What is being asked >> All of the listing must be given again exactly, except that the images are dropped.

─── Data section

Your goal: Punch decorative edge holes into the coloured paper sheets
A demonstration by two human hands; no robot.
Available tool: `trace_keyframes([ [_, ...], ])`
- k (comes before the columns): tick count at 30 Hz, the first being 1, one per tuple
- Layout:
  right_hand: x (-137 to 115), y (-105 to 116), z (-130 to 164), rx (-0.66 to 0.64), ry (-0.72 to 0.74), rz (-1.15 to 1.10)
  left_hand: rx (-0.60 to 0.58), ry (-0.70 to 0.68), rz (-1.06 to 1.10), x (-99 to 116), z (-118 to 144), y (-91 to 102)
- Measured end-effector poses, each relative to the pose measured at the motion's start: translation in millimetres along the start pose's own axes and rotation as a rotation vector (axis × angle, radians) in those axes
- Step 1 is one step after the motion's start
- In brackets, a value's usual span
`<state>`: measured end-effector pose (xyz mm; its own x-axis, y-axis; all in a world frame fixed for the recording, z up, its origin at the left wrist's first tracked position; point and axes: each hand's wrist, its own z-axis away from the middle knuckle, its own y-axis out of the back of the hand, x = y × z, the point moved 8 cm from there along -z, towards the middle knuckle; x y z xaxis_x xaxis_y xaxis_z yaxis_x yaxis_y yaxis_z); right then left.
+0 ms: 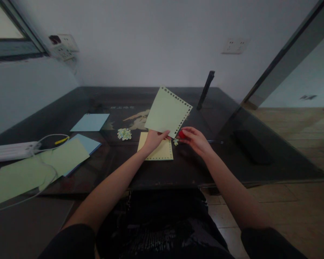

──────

Expected output >>
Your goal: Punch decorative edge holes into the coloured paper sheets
A demonstration by two human hands; no robot.
Available tool: `trace_keyframes([ [_, ...], ])`
- k (comes before the columns): tick count at 30 Hz, the first being 1, one per tuple
- Layout:
  right_hand: x (-137 to 115), y (-105 to 116), z (-130 to 164), rx (-0.66 to 0.64), ry (-0.72 to 0.74), rz (-1.15 to 1.10)
  left_hand: rx (-0.60 to 0.58), ry (-0.70 to 0.68), rz (-1.06 to 1.10), x (-99 to 116), z (-118 to 144), y (-91 to 102)
- Measured end-effector poses, each relative to the pose measured at the motion's start: translation in millimetres along the start pose's own axes and rotation as a rotation vector (axis × angle, radians) in those axes
- Step 1 is one step after the motion's start
- In brackets, a value's usual span
`<state>`: measured end-effector pose (xyz mm; its own x-axis, y-axis; all in a world frame fixed for the recording, z up, its origin at the left wrist's first tracked position; point and axes: each hand's wrist, its own z-axis away from the middle knuckle, its own y-axis out of the back of the hand, x = y × z, the point moved 8 cm from there along -z, towards the middle knuckle; x y z xaxis_x xaxis_y xaxis_z yaxis_x yaxis_y yaxis_z); right then left.
+0 ms: 

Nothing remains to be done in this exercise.